Стрекоза. Начало. + подслушанные диалоги
Стрекоза устало опустилась на нагретый солнцем карниз. В висках стучала кровь. Если бы не Пауль, сидеть ей сейчас не на крыше, а в полицейском участке. Кто бы мог подумать, что этот тихоня так ловко управляется с веревками и не побоится скакать по крышам. Надо перевести дух и подумать.
Девушка окинула взглядом городские крыши. Мягкие лучи заходящего солнца кое-где окрасили черепицу в приятный медовый цвет, длинные тени от труб и шпилей расчертили скаты. Где-то далеко внизу виднелись маленькие людские фигурки и дилижансы. Скоро в центральной части города зажгутся фонари и постепенно стемнеет. Оторвавшись от земли в первый раз, Стрекоза сразу влюбилась в открывшиеся передней картины города, и только ради этого готова была снова и снова подниматься в небо. Но сейчас на душе было погано и виды ее совсем не радовали. Девушка достала разноцветное стеклышко и взглянула сквозь него на мир. Мама говорила, что взгляд сквозь этот витражик способен исправить самое плохое настроение.
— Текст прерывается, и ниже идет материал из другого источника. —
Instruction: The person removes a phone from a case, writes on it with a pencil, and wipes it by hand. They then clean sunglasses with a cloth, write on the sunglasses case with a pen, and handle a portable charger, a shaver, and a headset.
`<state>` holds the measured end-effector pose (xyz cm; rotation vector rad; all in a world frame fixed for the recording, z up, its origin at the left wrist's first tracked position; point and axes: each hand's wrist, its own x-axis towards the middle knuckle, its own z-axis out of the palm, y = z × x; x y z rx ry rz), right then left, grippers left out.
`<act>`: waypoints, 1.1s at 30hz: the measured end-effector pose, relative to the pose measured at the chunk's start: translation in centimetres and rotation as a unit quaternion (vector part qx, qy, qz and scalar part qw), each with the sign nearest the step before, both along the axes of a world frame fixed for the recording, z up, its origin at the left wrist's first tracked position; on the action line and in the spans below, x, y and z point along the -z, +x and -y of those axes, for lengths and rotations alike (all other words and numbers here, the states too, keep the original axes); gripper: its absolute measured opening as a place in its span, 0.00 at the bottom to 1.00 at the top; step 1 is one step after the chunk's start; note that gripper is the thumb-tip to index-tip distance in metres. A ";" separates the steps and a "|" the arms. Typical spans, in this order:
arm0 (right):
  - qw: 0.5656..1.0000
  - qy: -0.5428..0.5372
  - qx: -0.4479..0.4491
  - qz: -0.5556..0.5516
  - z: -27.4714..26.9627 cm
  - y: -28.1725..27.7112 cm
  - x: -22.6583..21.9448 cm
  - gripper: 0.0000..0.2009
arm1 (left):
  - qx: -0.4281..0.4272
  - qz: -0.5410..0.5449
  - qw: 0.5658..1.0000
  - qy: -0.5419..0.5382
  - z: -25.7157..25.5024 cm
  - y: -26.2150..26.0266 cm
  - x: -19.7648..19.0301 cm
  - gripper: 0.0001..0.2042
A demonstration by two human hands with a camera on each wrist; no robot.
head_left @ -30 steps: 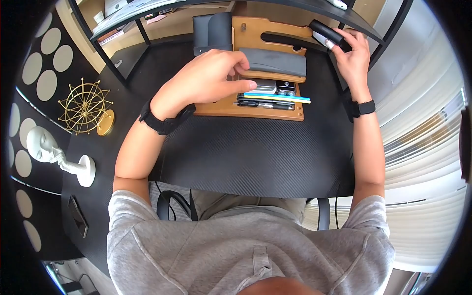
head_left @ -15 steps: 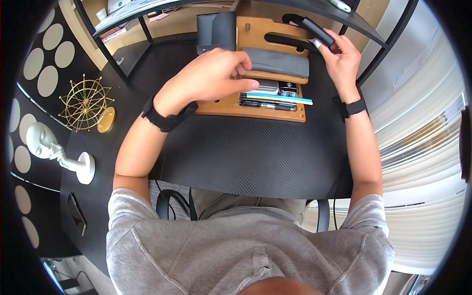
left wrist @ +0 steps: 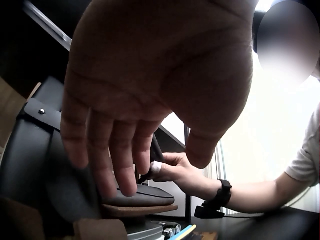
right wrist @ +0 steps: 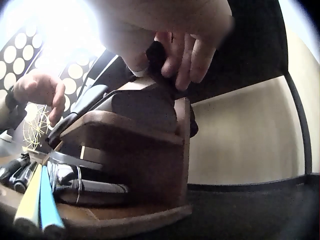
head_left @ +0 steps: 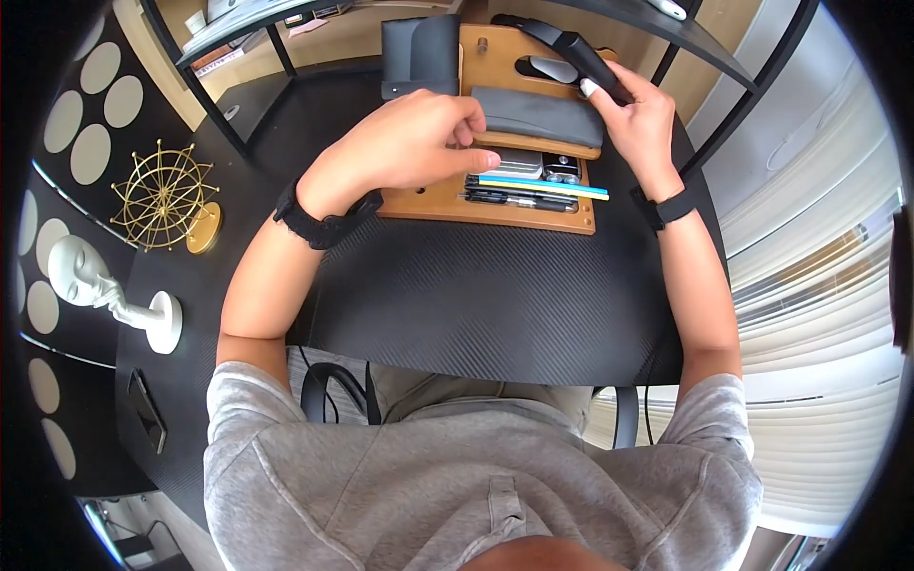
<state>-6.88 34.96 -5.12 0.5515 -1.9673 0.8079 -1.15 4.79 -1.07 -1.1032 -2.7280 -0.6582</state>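
Observation:
My right hand (head_left: 643,128) grips a black cylindrical item (head_left: 592,67) at the back right of a wooden desk organizer (head_left: 562,222). A dark band-like part of it reaches up and left over the backboard. A grey case (head_left: 533,112) lies on the organizer's shelf, close to the right fingers. My left hand (head_left: 405,143) hangs over the organizer's left part, fingers loosely bent and holding nothing. In the left wrist view, the left palm (left wrist: 160,65) faces the camera with fingers down. In the right wrist view, my right hand (right wrist: 185,40) partly hides the item.
Blue and yellow sticks (head_left: 571,189) and pens lie at the organizer's front. A black pouch (head_left: 419,57) stands at its back left. On the desk's left are a gold wheel ornament (head_left: 164,198), a white face sculpture (head_left: 86,271) and a phone (head_left: 146,411). A shelf (head_left: 619,19) overhangs the back.
My right hand has moved left and slightly down with the black item, whose band-like part now shows over the backboard. The left hand has barely moved.

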 end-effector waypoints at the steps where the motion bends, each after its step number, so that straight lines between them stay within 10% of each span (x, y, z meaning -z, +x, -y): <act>1: 1.000 0.013 0.005 0.001 0.4 0.2 -0.1 0.17 | -0.001 0.002 1.000 -0.004 0.0 0.0 0.1 0.21; 33: 0.974 0.114 0.029 0.196 -1.9 1.9 -2.6 0.27 | -0.016 -0.013 0.999 -0.032 0.5 -0.3 -0.4 0.21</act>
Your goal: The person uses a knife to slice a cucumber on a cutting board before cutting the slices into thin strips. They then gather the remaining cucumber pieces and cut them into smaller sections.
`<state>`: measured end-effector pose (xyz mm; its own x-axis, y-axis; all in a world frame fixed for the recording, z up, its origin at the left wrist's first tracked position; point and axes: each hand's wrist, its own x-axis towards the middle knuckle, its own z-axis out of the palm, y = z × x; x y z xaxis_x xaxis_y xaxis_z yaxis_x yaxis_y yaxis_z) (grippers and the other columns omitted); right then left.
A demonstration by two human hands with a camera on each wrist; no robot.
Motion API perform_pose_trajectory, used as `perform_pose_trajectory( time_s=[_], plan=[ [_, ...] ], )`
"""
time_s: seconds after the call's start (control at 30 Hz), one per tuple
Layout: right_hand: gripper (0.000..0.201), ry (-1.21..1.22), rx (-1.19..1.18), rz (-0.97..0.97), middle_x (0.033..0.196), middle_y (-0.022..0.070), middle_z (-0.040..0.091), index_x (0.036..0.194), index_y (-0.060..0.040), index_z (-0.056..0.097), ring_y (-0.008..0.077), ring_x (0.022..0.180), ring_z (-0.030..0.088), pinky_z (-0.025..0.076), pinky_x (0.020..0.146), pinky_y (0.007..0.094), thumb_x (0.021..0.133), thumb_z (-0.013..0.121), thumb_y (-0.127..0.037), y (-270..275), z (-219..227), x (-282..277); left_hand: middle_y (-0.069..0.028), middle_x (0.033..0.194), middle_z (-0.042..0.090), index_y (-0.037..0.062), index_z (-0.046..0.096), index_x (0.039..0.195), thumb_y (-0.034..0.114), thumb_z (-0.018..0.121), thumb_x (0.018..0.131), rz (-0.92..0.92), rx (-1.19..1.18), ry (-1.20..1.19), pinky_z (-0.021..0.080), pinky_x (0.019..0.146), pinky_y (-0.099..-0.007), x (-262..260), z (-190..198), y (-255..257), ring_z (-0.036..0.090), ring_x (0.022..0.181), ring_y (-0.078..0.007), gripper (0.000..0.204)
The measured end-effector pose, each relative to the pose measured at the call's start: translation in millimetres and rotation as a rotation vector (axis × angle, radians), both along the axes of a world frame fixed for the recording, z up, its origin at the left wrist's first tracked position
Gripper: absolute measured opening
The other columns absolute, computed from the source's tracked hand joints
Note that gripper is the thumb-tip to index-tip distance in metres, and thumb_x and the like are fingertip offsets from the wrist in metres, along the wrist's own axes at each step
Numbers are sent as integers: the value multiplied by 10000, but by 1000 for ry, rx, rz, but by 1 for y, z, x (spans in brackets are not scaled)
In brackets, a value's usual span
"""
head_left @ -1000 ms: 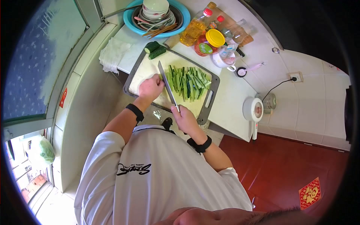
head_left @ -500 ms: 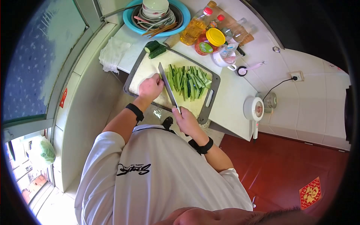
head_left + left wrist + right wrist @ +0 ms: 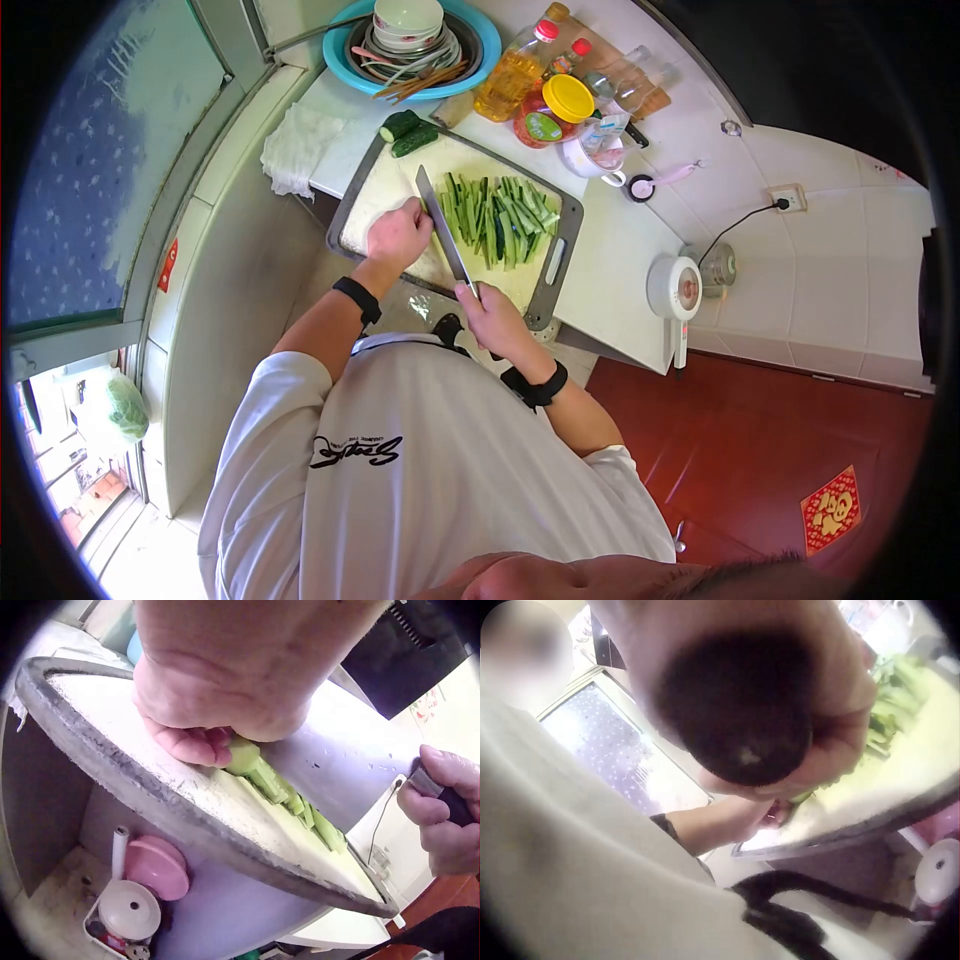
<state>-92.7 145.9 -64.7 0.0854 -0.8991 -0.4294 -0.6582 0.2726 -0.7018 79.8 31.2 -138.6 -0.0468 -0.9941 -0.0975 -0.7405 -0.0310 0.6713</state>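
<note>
A pale cutting board [image 3: 380,195] with a grey rim lies on the white counter. A pile of green cucumber strips [image 3: 497,220] covers its right half. My left hand [image 3: 399,236] curls over a cucumber piece [image 3: 246,756] on the board and holds it down beside the blade. My right hand [image 3: 495,318] grips the dark handle of a long knife [image 3: 442,230], whose blade stands on the board between my left hand and the strips. In the left wrist view the blade's flat [image 3: 337,761] rises right behind the held cucumber. Two uncut cucumber ends [image 3: 408,133] lie at the board's far corner.
A blue basin [image 3: 345,55] of bowls and chopsticks stands at the back. Oil bottles [image 3: 508,72], a yellow-lidded jar [image 3: 566,98] and a white cup [image 3: 588,156] crowd behind the board. A white cloth [image 3: 297,142] lies left; a small pan [image 3: 674,290] and plugged appliance [image 3: 717,266] sit right.
The knife and both hands have hardly moved on the board; the whole view has shifted slightly as my head moved.
</note>
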Motion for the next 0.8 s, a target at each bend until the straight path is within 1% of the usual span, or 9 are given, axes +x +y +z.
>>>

Стеклышко, долгие годы помогавшее при разбитых коленках, упавших пирожных и других детских обидах, тут оказалось бессильным. Со вздохом Эмили спрятала его в карман.
«Что же теперь делать? Где искать и как вернуть отца?» — крутилось в ее голове. Она даже передачку ему отнести не сможет, наверняка ее уже вовсю ищут, чтобы наложить свои лапы на ранец. Тетка скажет: «А я всегда говорила, что добром это не кончится!» А потом ударится в истерику и наверняка предложит отдать ранец, потому как порядочные барышни не должны скакать по крышам, еще и обвинит в том, что железяка ей дороже отца родного. Папа! Эмили упрямо мотнула головой, сейчас не время плакать. «Нет, тетя отпадает! Остается только господин Молен, он уже однажды сбежал из Франции, может, и для ее отца что-нибудь придумает. Тем более и топливо почти закончилось. Решено.»
Внизу послышался звук парового дилижанса, самое время чтобы незаметно запустить винты и шагнуть с крыши.
… в общем, как-то так
UPD (подслушанное)
(…)
— И я бы рекомендовал Вам воздержаться от чрезмерного любопытства в нашей стране. Будем откровенны, ведь не ради же табакерки Вы сюда забрались.
— Очаровательно! – Лицо господина Малышева расплылось в улыбке. – Вы подозреваете меня в шпионаже, Маэстро? Буду откровенен, это мне очень льстит. И, надеюсь, моя откровенность не будет граничить с хамством, если я скажу, что нюх Вас подвел, и Вы напрасно ищете во мне то, чего нет?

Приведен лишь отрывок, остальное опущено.